## Exercise prompt
This exercise calls for a copy of every line in the listing below that carries the word "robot".

## Data supplied
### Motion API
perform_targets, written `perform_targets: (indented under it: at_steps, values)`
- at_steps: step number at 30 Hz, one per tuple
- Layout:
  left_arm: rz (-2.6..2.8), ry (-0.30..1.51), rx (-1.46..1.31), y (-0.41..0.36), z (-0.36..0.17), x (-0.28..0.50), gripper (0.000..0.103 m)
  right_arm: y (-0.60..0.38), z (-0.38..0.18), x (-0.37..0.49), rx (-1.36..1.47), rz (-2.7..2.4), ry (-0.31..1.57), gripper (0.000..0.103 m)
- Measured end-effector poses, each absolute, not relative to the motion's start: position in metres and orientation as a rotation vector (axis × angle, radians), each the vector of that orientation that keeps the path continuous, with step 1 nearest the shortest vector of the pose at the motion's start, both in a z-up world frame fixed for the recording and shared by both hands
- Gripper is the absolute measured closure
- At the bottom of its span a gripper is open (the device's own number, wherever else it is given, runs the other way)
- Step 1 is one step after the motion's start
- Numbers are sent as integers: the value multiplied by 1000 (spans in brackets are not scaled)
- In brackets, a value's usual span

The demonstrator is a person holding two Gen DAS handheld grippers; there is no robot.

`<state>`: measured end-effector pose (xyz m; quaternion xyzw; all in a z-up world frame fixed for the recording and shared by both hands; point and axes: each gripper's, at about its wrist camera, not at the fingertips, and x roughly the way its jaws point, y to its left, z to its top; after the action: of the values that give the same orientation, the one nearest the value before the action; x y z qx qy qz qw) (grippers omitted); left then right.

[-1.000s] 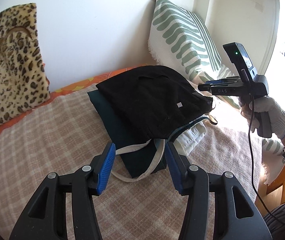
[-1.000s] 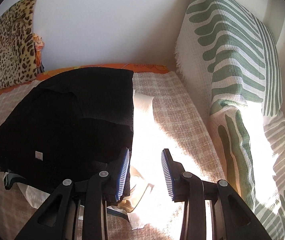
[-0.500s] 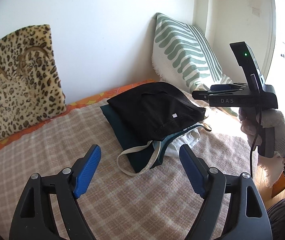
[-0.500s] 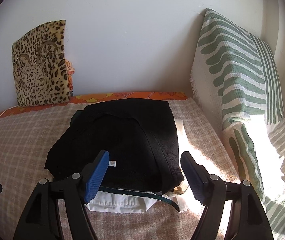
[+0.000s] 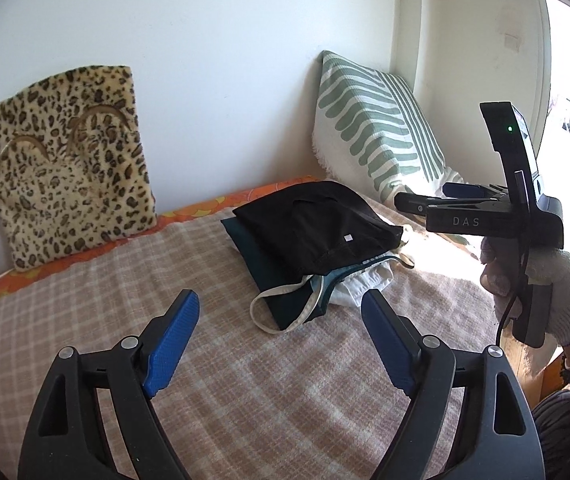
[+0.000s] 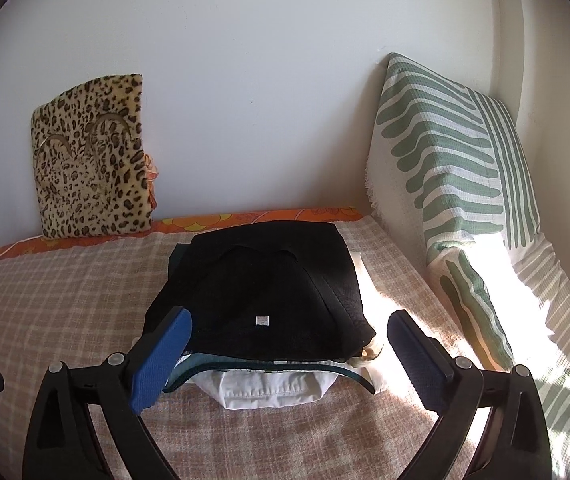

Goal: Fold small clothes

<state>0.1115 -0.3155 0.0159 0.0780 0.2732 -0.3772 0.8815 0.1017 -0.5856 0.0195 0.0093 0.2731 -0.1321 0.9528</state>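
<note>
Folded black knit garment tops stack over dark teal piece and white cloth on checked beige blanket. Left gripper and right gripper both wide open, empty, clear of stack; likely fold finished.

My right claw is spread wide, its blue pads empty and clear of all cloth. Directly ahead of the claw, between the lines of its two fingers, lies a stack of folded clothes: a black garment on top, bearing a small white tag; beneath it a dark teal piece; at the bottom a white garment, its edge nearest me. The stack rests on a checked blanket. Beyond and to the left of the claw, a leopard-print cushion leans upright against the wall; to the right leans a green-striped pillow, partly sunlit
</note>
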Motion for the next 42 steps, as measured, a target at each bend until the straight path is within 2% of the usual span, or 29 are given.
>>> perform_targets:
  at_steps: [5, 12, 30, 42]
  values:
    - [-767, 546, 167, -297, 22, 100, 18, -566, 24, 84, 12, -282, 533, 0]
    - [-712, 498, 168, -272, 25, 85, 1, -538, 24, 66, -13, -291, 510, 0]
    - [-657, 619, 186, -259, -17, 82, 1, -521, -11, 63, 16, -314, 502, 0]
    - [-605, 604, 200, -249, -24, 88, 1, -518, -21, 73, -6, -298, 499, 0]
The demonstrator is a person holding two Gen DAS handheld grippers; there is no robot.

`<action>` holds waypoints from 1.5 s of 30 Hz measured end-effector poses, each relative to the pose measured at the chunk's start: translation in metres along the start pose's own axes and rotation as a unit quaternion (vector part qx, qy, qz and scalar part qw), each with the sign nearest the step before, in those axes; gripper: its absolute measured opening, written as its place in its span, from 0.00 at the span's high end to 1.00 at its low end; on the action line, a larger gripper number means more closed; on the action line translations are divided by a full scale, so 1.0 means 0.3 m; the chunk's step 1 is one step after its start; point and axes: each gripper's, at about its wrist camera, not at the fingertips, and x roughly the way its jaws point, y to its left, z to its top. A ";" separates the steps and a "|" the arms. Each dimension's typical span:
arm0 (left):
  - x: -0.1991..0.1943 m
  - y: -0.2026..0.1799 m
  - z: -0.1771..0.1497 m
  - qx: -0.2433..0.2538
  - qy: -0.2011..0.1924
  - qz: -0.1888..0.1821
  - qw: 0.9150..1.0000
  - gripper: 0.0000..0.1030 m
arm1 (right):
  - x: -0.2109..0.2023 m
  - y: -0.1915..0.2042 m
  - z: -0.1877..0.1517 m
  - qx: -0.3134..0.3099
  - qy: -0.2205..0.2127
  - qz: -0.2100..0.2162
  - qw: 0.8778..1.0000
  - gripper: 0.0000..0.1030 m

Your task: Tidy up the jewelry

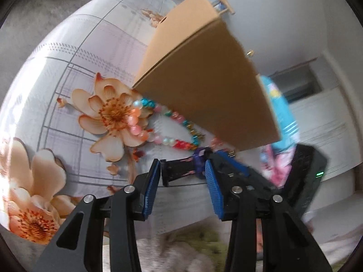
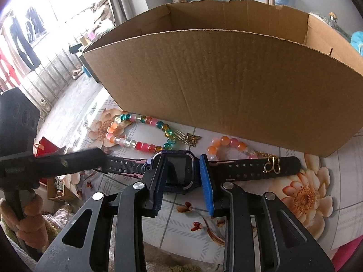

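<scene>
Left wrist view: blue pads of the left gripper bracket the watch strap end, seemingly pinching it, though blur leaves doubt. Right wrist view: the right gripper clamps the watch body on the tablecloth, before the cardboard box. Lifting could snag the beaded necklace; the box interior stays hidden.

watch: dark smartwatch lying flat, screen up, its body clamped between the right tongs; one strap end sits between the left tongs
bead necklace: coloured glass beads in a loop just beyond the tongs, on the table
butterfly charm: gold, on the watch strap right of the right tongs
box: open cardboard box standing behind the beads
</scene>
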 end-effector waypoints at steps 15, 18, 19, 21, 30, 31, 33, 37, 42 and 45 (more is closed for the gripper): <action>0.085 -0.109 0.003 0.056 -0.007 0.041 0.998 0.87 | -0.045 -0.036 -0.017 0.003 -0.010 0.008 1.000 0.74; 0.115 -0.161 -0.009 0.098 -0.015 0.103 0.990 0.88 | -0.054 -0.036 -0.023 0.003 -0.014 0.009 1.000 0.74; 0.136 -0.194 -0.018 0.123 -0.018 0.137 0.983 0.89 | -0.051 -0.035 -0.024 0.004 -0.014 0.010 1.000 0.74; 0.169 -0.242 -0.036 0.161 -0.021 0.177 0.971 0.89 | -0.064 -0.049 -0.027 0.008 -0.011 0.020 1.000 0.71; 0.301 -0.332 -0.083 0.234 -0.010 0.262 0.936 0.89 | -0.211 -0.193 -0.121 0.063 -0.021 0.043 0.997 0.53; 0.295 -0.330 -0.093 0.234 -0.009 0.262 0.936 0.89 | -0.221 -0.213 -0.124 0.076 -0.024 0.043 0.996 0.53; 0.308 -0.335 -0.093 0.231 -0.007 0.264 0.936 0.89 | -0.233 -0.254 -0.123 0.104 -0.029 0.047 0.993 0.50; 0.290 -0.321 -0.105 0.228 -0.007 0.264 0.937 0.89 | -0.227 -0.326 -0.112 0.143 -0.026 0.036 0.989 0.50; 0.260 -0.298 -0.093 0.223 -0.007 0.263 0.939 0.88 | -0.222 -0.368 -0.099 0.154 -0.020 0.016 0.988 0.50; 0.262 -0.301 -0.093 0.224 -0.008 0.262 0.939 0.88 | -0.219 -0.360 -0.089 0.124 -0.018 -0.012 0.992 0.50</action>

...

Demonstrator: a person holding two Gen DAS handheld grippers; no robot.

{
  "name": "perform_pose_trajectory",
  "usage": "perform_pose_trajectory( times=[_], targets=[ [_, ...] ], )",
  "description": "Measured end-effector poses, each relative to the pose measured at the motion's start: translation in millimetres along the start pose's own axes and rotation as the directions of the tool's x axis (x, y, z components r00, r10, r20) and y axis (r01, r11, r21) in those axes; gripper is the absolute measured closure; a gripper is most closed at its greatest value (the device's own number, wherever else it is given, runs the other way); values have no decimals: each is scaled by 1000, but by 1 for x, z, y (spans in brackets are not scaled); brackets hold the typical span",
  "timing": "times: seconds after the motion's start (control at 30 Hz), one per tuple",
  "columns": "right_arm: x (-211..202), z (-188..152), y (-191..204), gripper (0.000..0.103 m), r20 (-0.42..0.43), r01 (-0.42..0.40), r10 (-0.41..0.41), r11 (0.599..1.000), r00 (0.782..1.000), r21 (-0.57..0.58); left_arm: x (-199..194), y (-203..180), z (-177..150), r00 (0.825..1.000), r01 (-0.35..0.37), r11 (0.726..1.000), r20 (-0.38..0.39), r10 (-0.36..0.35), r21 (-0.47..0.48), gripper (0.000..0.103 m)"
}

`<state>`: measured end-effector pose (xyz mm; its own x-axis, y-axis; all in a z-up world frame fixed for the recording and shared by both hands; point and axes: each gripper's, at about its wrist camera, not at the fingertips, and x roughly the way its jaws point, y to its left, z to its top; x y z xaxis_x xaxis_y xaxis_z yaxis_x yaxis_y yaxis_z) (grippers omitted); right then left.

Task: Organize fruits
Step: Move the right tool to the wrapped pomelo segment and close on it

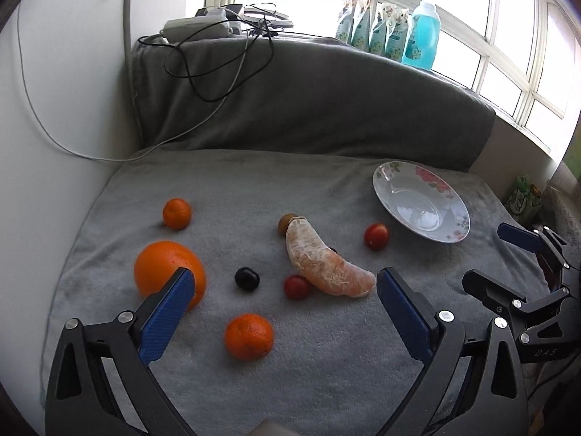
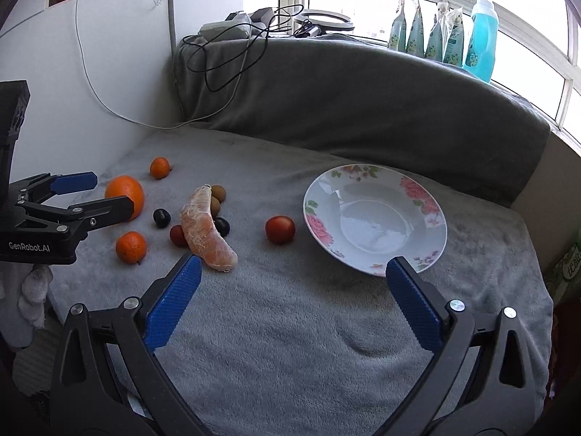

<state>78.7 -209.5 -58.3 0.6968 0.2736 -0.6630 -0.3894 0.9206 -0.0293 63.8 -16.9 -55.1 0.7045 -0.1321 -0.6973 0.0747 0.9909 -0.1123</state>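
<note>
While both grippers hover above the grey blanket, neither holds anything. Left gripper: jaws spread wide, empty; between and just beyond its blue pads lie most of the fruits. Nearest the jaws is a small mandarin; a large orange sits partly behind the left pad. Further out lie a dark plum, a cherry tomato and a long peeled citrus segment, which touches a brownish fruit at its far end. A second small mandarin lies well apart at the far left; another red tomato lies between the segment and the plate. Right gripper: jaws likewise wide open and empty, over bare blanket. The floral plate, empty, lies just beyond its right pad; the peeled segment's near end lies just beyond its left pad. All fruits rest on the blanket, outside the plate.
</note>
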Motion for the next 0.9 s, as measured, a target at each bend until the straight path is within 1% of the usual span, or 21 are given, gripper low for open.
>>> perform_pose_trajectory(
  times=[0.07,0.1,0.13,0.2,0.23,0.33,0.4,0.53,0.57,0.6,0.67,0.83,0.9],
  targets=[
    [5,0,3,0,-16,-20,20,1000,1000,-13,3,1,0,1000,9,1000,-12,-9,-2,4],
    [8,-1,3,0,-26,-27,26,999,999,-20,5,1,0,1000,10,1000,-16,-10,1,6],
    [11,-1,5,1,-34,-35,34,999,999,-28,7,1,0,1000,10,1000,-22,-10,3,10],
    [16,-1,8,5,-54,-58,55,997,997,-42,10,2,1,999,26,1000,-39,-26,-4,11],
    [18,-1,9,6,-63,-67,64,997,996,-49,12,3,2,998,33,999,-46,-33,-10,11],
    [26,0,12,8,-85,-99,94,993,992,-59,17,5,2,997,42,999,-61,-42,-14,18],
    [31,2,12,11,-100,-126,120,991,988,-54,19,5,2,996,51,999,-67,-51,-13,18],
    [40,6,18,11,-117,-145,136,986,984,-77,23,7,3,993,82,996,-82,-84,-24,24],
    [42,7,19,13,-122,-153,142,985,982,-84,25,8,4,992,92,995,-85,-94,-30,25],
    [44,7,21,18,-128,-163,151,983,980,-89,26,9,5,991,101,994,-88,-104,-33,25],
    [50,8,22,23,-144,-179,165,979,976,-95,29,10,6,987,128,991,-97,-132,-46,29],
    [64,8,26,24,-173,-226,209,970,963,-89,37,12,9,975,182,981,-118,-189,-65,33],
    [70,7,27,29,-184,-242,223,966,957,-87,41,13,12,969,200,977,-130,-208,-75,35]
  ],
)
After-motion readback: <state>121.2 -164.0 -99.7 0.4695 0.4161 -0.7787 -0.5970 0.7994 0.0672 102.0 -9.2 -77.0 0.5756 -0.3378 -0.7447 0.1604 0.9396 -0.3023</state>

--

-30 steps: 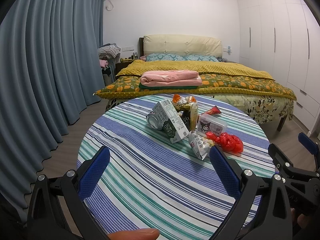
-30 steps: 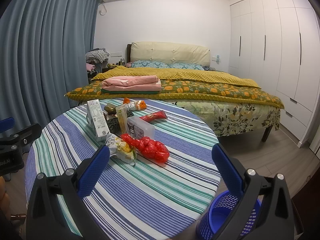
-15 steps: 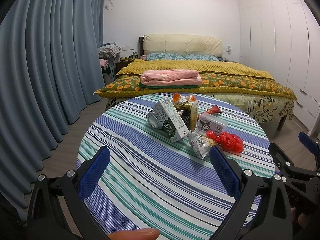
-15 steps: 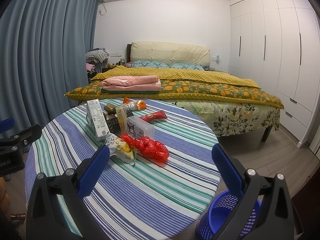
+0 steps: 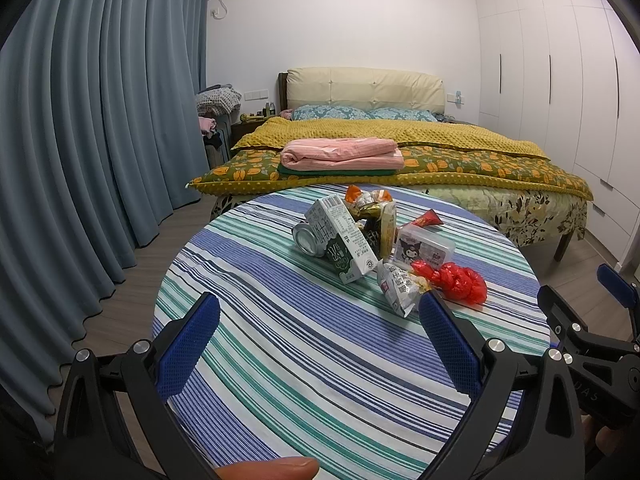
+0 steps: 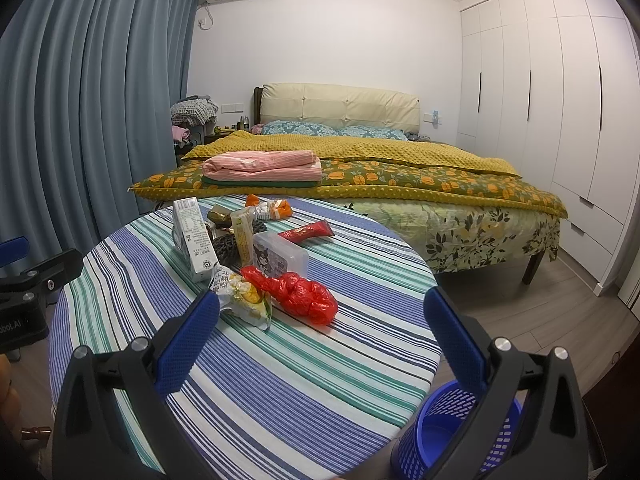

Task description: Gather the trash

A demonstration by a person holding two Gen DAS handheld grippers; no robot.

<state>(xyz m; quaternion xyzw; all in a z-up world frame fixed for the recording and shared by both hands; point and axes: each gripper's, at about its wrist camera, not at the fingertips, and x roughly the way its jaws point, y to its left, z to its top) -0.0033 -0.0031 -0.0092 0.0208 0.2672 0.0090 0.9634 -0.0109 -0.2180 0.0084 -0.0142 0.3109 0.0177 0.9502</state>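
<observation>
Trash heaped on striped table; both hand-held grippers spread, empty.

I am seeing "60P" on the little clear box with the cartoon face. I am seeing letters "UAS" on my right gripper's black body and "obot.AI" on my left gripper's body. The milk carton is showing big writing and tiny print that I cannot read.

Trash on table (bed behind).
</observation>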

## Task response
The demonstrator is a person holding two Gen DAS handheld grippers; there is no robot.
The demonstrator is a person holding two Gen DAS handheld grippers; there is no robot.
Demonstrator: a person holding two Gen DAS handheld grippers; no robot.
A demonstration by a person holding two Gen DAS handheld grippers; no robot.

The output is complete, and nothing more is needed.